To wszystko oznacza, że ​​trudno w tej chwili przewidzieć, ile zapłacisz za doładowanie w publicznej szybkiej ładowarce. Nic dziwnego, że kierowcy są sfrustrowani.

Stacja benzynowa Nu?

Ale powinien kierowcy będą sfrustrowani? Nie do końca wiedząc, ile zapłacisz za naładowanie samochodu w publicznym szybkim ładowaniu, może być denerwująca. Nie odzwierciedla to jednak w pełni doświadczeń większości ludzi związanych z pojazdami elektrycznymi.

Prawdziwą zaletą posiadania pojazdu elektrycznego jest to, że choć benzynę można znaleźć tylko na stacji benzynowej, samochody można ładować w wielu różnych lokalizacjach. W domu, w sklepie spożywczym, w pracy: być może nie we wszystkich tych miejscach znajdują się szybkie ładowarki, ale w wielu z nich znajdują się gniazdka i wolniejsze ładowarki „poziomu 2”, w których kierowcy mogą napić się trochę energii.

Nagłówki gazet – i niektórzy kierowcy – naprawdę skupiają się na publicznych stacjach ładowania. Jednak około 90 procent współczesnych kierowców pojazdów elektrycznych ma garaże, podjazdy lub inne miejsca, w których mogą ładować swoje samochody przez noc. Któregoś dnia tak nie będzie i publiczne ładowarki będą musiały wypełnić lukę wśród osób mieszkających w mieszkaniach lub parkujących na ulicy.

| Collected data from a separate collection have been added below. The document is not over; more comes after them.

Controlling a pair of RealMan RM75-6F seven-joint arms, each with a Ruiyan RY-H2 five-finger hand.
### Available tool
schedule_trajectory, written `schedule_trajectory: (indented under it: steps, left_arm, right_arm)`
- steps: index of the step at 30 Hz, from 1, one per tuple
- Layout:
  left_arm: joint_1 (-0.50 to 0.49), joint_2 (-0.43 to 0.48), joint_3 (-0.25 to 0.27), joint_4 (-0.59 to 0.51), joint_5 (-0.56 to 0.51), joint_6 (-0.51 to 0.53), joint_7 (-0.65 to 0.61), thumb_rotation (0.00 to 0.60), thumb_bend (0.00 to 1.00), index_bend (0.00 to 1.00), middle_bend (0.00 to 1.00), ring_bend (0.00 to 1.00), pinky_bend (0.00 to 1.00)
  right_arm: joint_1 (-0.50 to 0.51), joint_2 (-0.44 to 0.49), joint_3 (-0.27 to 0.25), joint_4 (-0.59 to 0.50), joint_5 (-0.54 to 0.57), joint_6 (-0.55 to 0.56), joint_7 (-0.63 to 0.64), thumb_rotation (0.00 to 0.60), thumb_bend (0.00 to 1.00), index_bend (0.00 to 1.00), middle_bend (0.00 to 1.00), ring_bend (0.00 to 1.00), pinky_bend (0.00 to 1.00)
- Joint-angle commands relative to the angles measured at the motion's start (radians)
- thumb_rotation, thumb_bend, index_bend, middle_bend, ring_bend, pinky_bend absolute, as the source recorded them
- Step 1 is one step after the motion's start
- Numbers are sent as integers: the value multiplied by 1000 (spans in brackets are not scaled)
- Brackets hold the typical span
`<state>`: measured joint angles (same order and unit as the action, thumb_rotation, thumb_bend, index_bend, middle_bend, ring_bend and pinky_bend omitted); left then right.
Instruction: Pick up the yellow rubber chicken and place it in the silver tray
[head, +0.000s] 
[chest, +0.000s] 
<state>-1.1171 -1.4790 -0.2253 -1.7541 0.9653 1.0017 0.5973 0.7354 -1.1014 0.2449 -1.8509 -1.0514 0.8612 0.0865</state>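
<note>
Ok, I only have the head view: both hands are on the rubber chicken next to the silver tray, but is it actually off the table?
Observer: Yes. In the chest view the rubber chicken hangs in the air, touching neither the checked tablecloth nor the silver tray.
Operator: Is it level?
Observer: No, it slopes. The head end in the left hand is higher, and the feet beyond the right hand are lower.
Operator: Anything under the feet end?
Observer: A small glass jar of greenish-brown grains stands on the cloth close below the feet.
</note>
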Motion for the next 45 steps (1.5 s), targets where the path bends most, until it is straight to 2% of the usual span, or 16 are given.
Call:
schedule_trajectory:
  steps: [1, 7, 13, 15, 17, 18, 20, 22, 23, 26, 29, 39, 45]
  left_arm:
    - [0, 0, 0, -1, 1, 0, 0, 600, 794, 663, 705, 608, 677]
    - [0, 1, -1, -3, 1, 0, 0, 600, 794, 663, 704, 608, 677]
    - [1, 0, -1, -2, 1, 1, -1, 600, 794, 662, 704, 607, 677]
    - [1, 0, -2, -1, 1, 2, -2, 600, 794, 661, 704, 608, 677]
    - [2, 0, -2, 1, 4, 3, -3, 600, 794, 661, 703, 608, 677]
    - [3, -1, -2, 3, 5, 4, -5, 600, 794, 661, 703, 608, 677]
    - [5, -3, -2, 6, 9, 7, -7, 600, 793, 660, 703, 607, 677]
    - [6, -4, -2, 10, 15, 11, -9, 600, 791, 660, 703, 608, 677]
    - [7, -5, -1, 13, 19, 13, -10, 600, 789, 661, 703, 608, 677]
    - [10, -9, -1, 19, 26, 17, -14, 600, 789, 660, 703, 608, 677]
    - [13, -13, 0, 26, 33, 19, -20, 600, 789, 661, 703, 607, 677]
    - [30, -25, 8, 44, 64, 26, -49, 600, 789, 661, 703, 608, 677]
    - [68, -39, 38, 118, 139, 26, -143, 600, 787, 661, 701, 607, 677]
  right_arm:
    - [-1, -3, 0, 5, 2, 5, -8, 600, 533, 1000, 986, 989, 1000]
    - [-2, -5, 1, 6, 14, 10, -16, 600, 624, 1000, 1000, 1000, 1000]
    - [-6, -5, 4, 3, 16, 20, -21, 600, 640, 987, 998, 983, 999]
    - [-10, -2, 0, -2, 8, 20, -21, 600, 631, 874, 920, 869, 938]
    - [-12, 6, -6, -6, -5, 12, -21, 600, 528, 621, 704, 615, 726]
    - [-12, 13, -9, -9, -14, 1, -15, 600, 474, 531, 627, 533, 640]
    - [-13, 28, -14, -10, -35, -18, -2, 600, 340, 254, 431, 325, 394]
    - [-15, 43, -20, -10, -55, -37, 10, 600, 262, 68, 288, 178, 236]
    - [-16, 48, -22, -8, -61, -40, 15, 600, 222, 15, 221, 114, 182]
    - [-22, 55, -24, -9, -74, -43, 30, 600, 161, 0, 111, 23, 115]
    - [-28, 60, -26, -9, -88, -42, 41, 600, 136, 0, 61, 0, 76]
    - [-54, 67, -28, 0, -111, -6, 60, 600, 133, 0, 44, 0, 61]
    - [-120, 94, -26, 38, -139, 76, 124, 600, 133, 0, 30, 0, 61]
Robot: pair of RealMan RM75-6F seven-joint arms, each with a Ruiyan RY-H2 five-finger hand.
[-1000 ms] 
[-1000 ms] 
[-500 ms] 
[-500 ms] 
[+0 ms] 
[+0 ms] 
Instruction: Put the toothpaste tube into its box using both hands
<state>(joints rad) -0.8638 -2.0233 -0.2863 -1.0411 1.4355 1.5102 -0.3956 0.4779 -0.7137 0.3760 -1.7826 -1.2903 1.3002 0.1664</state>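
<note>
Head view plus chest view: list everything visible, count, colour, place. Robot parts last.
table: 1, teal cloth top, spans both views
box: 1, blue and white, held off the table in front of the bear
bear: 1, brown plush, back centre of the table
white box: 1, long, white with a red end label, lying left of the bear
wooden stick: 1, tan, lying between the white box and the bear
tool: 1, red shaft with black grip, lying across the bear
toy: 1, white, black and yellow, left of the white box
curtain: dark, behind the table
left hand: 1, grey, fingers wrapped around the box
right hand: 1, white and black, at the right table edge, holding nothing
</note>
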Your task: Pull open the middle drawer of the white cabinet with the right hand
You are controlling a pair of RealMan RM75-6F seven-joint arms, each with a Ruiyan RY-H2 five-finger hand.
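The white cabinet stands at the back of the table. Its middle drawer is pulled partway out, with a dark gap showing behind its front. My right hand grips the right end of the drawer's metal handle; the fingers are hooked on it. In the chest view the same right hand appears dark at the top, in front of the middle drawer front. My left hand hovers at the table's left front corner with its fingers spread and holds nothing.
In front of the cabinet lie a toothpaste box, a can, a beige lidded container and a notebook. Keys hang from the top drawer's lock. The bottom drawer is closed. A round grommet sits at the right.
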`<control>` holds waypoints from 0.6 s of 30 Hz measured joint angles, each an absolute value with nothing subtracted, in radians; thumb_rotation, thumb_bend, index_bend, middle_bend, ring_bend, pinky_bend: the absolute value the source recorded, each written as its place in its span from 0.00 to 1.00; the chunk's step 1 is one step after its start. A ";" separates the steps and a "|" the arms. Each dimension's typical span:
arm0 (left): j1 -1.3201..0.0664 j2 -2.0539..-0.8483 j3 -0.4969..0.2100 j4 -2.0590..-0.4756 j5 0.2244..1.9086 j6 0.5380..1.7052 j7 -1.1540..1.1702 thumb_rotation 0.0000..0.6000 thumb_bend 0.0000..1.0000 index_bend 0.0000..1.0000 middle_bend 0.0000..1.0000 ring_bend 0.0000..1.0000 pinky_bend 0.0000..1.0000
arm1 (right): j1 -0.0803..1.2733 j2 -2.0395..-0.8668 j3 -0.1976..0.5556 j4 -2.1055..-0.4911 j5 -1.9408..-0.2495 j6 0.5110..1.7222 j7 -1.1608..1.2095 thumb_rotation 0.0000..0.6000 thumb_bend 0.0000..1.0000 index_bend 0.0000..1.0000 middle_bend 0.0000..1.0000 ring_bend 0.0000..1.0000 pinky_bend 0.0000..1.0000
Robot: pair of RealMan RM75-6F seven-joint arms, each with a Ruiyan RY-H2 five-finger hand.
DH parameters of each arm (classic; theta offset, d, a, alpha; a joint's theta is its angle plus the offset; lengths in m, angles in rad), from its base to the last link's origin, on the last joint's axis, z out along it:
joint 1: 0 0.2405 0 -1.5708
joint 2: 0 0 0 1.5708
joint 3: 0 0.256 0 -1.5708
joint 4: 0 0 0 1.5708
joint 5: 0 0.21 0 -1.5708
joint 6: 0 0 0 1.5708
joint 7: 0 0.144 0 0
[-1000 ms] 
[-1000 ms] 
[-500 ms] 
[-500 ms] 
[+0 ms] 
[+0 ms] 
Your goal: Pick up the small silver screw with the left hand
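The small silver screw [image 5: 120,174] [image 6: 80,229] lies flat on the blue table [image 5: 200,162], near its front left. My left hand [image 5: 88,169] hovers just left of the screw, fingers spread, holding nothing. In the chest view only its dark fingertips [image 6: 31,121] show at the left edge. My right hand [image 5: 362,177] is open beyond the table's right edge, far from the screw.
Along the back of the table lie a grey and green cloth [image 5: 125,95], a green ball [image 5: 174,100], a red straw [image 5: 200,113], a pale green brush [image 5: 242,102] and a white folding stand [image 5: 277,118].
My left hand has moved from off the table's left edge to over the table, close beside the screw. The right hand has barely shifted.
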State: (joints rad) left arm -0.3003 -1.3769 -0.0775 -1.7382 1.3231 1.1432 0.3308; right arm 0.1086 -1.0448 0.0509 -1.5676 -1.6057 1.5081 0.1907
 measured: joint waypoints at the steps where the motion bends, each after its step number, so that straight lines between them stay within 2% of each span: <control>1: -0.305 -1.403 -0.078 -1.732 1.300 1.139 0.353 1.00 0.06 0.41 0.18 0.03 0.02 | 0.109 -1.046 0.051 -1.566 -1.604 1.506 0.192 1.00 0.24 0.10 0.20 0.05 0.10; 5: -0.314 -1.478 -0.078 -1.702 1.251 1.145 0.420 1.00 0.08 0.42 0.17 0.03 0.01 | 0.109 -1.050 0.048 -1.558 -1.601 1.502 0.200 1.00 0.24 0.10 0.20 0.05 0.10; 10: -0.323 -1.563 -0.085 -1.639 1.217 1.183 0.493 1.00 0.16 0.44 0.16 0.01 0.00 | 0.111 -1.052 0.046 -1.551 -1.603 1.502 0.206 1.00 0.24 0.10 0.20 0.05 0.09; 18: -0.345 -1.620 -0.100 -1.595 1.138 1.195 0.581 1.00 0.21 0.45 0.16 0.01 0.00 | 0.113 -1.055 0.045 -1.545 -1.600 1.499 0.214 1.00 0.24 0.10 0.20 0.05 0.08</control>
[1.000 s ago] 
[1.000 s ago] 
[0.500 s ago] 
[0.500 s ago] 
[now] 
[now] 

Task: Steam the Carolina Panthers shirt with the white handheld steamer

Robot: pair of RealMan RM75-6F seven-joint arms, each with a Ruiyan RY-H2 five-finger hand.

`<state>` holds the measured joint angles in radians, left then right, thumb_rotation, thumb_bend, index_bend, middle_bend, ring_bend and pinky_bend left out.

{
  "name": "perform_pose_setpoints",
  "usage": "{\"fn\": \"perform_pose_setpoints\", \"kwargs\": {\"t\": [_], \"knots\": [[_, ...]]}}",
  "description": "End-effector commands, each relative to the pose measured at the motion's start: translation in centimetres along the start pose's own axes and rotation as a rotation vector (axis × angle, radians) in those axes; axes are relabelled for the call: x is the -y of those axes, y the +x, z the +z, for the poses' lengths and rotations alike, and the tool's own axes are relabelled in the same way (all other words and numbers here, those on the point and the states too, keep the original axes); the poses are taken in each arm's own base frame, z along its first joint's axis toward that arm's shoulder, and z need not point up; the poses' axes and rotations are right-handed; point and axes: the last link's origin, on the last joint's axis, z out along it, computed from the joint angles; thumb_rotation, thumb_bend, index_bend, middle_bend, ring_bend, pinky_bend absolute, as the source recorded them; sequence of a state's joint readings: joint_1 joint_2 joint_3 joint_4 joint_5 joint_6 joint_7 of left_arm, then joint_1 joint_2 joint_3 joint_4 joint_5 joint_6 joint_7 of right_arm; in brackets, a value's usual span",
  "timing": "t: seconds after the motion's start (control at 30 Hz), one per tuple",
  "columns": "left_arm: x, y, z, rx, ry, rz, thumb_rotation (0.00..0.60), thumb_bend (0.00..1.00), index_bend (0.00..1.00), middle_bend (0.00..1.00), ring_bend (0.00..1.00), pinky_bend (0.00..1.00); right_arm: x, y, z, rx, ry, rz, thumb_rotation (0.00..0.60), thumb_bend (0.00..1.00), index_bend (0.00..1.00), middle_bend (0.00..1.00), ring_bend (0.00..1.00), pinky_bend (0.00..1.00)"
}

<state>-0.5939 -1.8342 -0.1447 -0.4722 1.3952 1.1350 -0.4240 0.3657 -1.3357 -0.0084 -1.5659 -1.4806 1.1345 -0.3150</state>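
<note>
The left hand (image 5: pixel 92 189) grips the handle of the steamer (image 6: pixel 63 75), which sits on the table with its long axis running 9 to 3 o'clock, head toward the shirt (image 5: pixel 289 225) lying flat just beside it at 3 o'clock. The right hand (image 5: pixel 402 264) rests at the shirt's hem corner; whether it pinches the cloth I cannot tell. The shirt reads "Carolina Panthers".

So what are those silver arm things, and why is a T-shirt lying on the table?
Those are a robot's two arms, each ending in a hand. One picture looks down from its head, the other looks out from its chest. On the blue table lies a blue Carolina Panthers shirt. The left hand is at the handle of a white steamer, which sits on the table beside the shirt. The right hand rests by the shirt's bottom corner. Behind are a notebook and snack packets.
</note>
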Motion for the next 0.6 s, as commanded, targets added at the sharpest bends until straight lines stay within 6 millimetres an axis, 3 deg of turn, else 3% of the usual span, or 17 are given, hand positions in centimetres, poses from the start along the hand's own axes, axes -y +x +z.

Ale na razie: może nie daj się za bardzo wciągnąć publiczny ładowarki, które dziś w większości wypełniają luki, gdy kierowcy pojazdów elektrycznych wybierają się na długie podróże samochodem.

„Mamy w głowie model stacji benzynowej” – mówi Kellen Schefter, starszy dyrektor ds. transportu elektrycznego w Edison Electric Institute, stowarzyszeniu reprezentującym amerykańskie spółki elektryczne będące własnością inwestorów. „Jeśli naszym celem jest jedynie odtworzenie modelu stacji benzynowej dla pojazdów elektrycznych, przegapiliśmy jedną z prawdziwych zalet pojazdów elektrycznych”.